There's some strange behaviour with respect to unicode characters in IPTC/XMP fields.
Windows XP, PM version 4.5.3 beta 1015
XMP/IPTC preferences:
- Order: "Sidecar", "XMP", "IPTC"
- Both XMP and IPTC are always added
- Default encoding: "Windows Latin1+Euro", not written as Unicode
First of all the CodedCharacterSet IPTC field always gets the "ESC%G" value indicating Unicode encoding, even though I have not specified this. This behaviour is new with the 4.5.3 beta I'm now using. I quite sure this wasn't the case with 4.5.2 (certainly not with 4.5.1), so this is a newly introduced bug.
The second problem is more complex, but basically it comes to this: the IPTC information "forgets" it has special characters... Let me try to describe this in a reproducible way.
1. In the IPTC dialogue, enter some special Unicode characters like ĀāĂăĠġĦħĨĩ in the Caption field.
2. Save (OK on the dialogue)
3. Open the image information again and voila, your characters have magically changed into AaAaGgHhIi.
Ah, remember I hadn't specified unicode encoding, so this may have been the cause (but then again I have XMP embedded as well, which takes precedence and always is in unicode).

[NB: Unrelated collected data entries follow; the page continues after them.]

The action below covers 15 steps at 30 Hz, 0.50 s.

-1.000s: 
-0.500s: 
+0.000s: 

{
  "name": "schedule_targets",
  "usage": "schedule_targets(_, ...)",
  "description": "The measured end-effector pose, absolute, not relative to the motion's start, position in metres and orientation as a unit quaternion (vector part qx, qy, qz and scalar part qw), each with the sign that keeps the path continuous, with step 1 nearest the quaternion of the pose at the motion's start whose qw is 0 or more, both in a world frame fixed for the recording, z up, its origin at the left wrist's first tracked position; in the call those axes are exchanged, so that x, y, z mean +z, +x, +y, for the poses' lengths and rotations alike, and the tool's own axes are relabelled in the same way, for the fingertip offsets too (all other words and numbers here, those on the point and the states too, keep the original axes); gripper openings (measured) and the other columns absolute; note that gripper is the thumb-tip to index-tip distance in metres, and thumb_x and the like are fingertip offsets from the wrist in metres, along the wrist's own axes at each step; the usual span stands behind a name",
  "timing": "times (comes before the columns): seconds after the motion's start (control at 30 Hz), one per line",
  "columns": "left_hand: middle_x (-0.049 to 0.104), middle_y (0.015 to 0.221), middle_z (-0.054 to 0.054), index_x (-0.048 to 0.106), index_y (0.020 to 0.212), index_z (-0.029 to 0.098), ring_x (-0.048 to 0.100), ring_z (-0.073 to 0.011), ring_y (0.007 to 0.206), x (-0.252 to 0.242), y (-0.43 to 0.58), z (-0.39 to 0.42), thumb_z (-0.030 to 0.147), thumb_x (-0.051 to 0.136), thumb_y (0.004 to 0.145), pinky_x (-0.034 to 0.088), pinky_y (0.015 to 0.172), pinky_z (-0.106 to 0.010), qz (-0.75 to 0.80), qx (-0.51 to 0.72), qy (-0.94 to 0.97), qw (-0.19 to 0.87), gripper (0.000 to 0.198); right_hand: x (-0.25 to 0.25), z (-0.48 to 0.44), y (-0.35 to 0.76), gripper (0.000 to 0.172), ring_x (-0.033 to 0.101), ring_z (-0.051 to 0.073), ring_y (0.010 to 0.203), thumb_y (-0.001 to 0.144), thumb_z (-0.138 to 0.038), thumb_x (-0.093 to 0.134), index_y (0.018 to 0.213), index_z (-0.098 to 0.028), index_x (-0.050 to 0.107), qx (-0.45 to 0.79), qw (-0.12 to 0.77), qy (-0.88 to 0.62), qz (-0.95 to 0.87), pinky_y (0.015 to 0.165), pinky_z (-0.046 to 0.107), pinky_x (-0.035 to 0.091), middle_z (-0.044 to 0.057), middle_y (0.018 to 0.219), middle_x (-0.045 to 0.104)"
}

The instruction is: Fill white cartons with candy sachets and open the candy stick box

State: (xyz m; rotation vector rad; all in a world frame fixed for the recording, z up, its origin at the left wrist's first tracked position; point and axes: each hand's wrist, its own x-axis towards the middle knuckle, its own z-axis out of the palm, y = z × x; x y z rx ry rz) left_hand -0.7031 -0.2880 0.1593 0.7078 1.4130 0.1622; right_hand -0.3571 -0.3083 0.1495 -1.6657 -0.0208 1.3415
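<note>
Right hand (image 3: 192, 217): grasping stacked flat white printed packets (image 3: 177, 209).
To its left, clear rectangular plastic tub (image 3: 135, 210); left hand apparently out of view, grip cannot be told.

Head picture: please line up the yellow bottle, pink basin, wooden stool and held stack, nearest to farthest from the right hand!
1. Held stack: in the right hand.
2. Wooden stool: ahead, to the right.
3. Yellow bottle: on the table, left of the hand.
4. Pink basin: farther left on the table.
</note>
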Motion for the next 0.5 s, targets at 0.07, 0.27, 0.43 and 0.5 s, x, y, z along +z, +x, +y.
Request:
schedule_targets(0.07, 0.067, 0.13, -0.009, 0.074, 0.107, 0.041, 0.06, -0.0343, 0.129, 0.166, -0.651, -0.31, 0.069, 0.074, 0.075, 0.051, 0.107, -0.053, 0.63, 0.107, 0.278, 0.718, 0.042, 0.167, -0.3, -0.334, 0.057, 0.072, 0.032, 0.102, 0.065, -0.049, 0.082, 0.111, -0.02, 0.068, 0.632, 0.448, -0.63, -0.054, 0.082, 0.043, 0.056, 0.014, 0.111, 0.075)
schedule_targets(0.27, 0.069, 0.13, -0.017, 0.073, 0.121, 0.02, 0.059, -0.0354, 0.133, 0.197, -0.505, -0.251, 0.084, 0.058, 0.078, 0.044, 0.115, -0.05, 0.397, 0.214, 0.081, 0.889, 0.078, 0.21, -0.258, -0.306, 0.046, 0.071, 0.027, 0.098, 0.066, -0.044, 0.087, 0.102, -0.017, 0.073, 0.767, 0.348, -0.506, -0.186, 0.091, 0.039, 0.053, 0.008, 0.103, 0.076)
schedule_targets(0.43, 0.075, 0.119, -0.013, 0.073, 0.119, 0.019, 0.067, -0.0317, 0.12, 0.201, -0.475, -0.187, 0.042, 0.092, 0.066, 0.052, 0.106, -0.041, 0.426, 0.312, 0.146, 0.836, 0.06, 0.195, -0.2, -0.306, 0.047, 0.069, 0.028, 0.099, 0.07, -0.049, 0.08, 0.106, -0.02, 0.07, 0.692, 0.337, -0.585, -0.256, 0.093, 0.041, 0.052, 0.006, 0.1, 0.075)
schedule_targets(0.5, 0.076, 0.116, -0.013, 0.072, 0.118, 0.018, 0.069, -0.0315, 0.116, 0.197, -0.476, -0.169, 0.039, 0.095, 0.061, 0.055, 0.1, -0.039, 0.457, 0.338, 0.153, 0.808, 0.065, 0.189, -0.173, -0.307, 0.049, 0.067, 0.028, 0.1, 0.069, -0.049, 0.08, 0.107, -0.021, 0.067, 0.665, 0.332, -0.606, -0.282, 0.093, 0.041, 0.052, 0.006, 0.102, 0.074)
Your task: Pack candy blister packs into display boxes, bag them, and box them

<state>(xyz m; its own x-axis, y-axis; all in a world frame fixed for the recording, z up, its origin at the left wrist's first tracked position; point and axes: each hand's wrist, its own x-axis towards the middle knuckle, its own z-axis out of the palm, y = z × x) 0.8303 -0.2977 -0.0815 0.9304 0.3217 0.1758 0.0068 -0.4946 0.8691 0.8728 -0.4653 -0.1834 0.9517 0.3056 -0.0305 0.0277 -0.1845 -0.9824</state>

4. Re-enter the characters and tick the "Write as unicode" box.
Nope does not work either.
5. Try again, now with both specifying "Unicode" as encoding ticking the "Write as unicode" box.
Nope does not work either.
Note: depending on whether or not you first re-enter the unicode characters and then change the encoding to unicode, you get a warning dialogue stating that the IPTC info should be re-read (this means you have to re-enter the special characters). This however has no influence on the result...
Right time to try to change the default encoding and see what happens then.
6. While you can't change the default encoding to "Unicode", you can specify to write IPTC in Unicode by default so that's what I chose.
7. Open image info again and try to enter the unicode characters again.
This does NOT work either.
Some more findings:
- some unicode characters do seem to stick; for instance ð works (I guess this has to do with them being present in the IPTC font encoding).
- during my testing I sometimes got a message that the font encoding does not support all characters and that it proposes to write unicode (IIRC I got this as an option). I can't reproduce this message, anymore, however and I'm quite sure it didn't help either.
- I also know at some point I have been able to get some of the special characters to stick in one of the fields (e.g., headline and location if I recall correctly). I can't reproduce this either though, it seemed erratic as well; on one field would stick, not on another, then I tried again and suddenly it stuck on another field as well. I looked as if PM checked to see whether or not a field was changed before it changes its value in the file. Changing an A back into an Ā does not seem to trigger this, but adding characters did. But as I said, I can't reproduce this anymore...
Am I missing something, or is something really broken? (The CodedCharacterSet IPTC field sticking to "ESC%G" definitely is a bug)
Hope my story makes sense and allows you to reproduce (and fix) things.